**EXERCISE DIRECTIONS**. Transcribe exactly, please, the line bearing "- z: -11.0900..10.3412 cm" and all later lines through the end of the records, with the pictures left out.

**DATA RECORDS**.
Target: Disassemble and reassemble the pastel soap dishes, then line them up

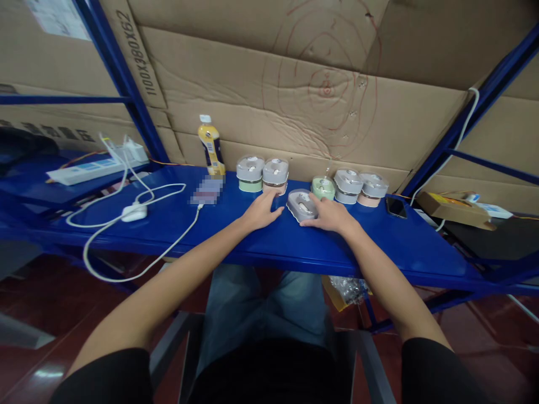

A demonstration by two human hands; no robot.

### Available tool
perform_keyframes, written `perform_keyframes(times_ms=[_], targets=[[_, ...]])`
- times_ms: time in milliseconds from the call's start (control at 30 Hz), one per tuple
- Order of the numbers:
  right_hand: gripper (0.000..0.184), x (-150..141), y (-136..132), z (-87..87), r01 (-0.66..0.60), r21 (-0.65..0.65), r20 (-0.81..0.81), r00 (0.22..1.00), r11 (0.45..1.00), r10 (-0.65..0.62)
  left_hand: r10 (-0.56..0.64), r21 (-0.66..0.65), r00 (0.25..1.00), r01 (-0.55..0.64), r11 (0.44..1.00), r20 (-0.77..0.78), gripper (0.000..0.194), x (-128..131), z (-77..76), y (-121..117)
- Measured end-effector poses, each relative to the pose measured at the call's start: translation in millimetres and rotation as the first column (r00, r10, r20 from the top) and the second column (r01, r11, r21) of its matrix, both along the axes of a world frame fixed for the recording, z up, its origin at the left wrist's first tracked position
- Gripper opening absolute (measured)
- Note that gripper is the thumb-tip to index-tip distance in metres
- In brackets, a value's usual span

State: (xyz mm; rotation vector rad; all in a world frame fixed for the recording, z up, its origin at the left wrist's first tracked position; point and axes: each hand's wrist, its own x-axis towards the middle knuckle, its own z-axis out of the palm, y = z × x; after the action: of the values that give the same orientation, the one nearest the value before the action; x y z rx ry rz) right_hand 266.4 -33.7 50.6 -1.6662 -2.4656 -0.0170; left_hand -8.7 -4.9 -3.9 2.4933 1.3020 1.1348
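Observation:
My right hand (pixel 333 215) holds a grey oval plastic case (pixel 301 205) by its right side, thumb at the front edge and fingers at the back. The case rests on or just above the blue table; I cannot tell which. To its left, my left hand (pixel 261 213) is open, thumb spread from the fingers. Its fingertips reach the front of a pink case (pixel 273 187) with a grey case (pixel 275 169) stacked on top; whether they touch is unclear. Just behind my right hand sits a green case (pixel 323 188) under a clear lid.
A grey-over-green stack (pixel 250 173) stands at left, two more stacks (pixel 347 185) at right. A yellow bottle (pixel 210 146), white cable (pixel 138 278), adapter (pixel 135 212) and phone (pixel 396 207) lie around on the table (pixel 236 247). Cardboard (pixel 236 73) walls the back.

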Motion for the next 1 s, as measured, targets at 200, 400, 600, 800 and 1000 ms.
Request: perform_keyframes(times_ms=[200,400,600,800,1000], targets=[[0.085,-18,18,-5.8,0.051,0.106,-0.039,0.998,0.993,-0.047,0.159,0.218,0.984,-0.138,0.966,-0.081,0.051,12,37.7,24],[0.048,-33,9,0.6,0.09,0.131,-0.001,0.996,0.987,-0.091,0.295,0.216,0.934,-0.251,0.944,-0.203,0.07,26,50.9,61],[0.032,-36,14,-13.4,-0.273,0.143,0.111,0.96,0.951,0.259,0.324,0.17,0.893,-0.283,0.944,-0.313,0.068,34,51.3,62],[0.043,-31,28,-28.0,-0.288,0.144,0.047,0.958,0.947,0.284,0.315,0.205,0.902,-0.262,0.943,-0.295,0.06,41,47.5,51],[0.041,-23,26,-23.1,-0.227,0.208,-0.101,0.963,0.951,0.252,0.298,0.223,0.924,-0.247,0.943,-0.239,0.064,31,51.8,37]])
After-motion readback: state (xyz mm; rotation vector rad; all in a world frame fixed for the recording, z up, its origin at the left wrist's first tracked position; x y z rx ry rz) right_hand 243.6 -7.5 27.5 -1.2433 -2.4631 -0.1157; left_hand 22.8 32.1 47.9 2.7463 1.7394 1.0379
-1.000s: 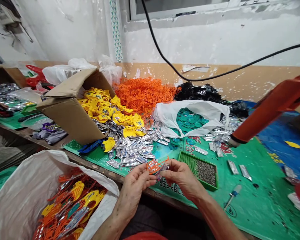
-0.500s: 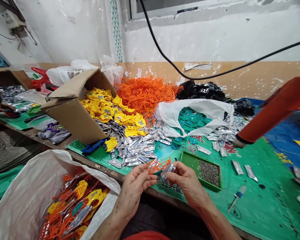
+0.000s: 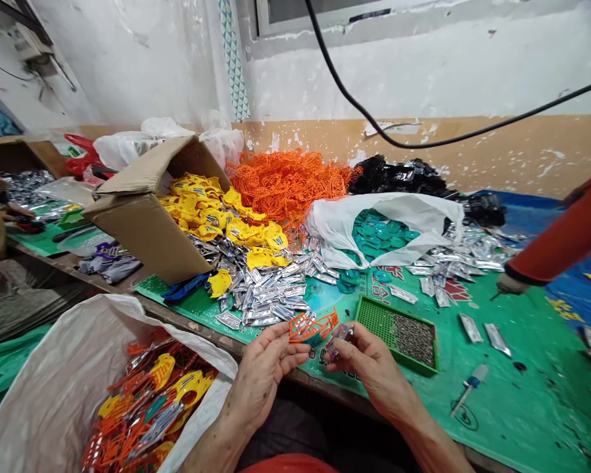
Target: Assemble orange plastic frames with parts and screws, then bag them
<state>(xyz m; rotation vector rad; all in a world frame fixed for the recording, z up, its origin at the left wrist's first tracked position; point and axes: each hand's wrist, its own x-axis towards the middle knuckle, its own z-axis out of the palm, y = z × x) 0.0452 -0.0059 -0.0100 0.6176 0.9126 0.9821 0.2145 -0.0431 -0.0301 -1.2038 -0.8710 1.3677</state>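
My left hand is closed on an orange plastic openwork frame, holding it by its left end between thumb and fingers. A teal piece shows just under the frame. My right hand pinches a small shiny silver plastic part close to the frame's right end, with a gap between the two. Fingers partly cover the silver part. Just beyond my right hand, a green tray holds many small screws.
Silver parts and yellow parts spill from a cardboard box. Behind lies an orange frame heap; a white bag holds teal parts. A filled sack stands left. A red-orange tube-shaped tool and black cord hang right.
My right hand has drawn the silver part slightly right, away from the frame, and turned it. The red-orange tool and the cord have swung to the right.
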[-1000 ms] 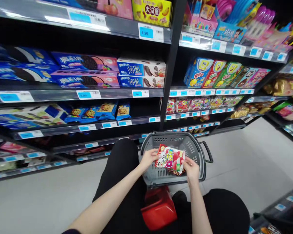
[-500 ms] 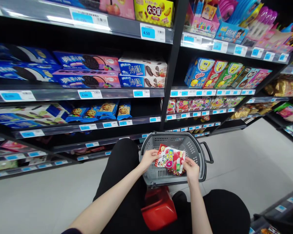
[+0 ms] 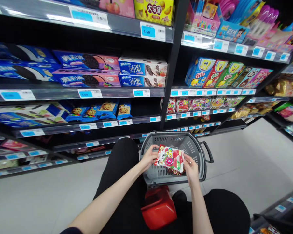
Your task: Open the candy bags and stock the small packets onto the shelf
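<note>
A bag of QQ gummy candy, white, red and pink, is held face up over a grey shopping basket. My left hand pinches its red-edged left end. At the right end, the fingers of my right hand are closed on the bag's edge. Beneath it, partly hidden, another packet with a reddish-brown pattern lies inside the basket. The basket's black handle sticks out on the right.
Shelves ahead carry blue cookie boxes, cartoon snack boxes and a row of candy bags. A red stool-like object is between my black-trousered legs. Grey floor extends right, with another shelf at lower right.
The candy bag has tilted slightly, its right end dipping and its print turning a little. Both hands keep hold of it; the right fingers have shifted slightly along the edge.
</note>
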Demonstrator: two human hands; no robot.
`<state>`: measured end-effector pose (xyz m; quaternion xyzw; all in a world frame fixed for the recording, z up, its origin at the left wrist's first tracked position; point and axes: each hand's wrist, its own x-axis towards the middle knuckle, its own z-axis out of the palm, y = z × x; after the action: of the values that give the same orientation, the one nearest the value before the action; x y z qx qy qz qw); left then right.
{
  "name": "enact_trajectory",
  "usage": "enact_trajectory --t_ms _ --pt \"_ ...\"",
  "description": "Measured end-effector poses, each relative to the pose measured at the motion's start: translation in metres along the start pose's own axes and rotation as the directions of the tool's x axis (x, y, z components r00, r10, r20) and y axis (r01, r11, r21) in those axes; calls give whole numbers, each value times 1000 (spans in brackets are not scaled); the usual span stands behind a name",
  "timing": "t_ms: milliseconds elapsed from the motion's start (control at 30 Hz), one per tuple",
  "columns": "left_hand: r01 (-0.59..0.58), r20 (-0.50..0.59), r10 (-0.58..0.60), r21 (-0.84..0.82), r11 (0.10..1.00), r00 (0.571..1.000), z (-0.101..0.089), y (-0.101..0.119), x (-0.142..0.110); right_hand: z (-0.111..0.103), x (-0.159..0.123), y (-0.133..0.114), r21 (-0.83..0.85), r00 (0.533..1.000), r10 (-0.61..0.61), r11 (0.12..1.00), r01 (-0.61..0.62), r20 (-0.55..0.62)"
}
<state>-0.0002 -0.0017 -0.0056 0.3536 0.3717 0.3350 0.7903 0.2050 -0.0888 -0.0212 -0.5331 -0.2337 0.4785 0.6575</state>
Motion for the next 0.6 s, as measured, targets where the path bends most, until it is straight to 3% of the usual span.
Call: enact_trajectory --t_ms 133,267,600 --pt "50 28 -47 -141 989 999 -3 4 1 3 -3 -7 37 993 -34 999 30 116" --pt "89 113 -65 -220 972 991 -4 7 1 3 -3 -5 -16 994 -82 996 84 73" --pt "-16 -100 24 79 997 995 -5 -3 8 -5 1 5 -81 983 -165 982 172 84"
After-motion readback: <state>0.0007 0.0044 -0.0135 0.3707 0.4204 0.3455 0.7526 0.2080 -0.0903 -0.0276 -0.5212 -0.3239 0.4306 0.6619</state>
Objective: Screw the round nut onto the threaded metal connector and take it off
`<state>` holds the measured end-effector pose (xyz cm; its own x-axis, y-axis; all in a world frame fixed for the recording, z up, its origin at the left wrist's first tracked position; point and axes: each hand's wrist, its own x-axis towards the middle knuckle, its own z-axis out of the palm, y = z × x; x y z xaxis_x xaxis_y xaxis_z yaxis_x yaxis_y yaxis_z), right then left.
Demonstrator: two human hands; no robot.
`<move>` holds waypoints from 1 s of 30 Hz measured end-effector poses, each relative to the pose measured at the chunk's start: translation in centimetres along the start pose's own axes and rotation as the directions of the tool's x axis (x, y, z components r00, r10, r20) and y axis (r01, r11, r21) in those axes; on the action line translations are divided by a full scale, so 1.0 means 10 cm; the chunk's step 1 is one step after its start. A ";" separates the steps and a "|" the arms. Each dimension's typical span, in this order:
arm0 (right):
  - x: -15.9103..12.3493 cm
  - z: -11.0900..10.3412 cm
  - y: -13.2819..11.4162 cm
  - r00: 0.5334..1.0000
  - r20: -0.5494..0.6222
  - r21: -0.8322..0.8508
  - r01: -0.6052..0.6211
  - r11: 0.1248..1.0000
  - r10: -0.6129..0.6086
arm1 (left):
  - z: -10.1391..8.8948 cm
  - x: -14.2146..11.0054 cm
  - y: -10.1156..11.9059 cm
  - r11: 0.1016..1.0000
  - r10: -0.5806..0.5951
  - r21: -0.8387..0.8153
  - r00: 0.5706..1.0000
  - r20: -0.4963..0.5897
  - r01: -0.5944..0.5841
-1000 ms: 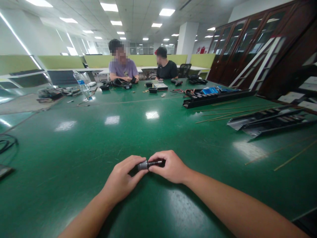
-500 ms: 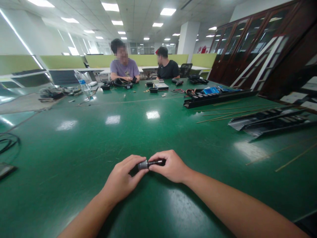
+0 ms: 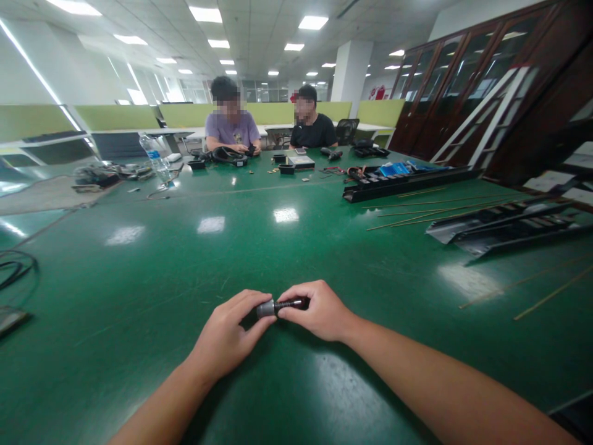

**COMPLETED TASK**.
  - z: -11.0900..10.3412 cm
  - y: -13.2819..11.4162 cm
  - r00: 0.5334..1.0000
  - r20: -0.5494..0.6222
  - r21: -0.8322..0.8508
  - r01: -0.6052..0.6211
  - r11: 0.1248..1.0000
  - r10: -0.6129..0.6086
arm1 (left):
  - z: -10.1391..8.8948 cm
  - x: -14.2146..11.0054 cm
  - y: -10.1156..11.9059 cm
  - r11: 0.1016..1.0000
  - r10: -0.5806..0.5951
  - r21: -0.8387..0.8153
  - r00: 0.5706..1.0000
  - r20: -0.4963..0.5897
  - r01: -0.5944..0.5841
-1000 ms: 
-500 ms: 
+0 ms: 

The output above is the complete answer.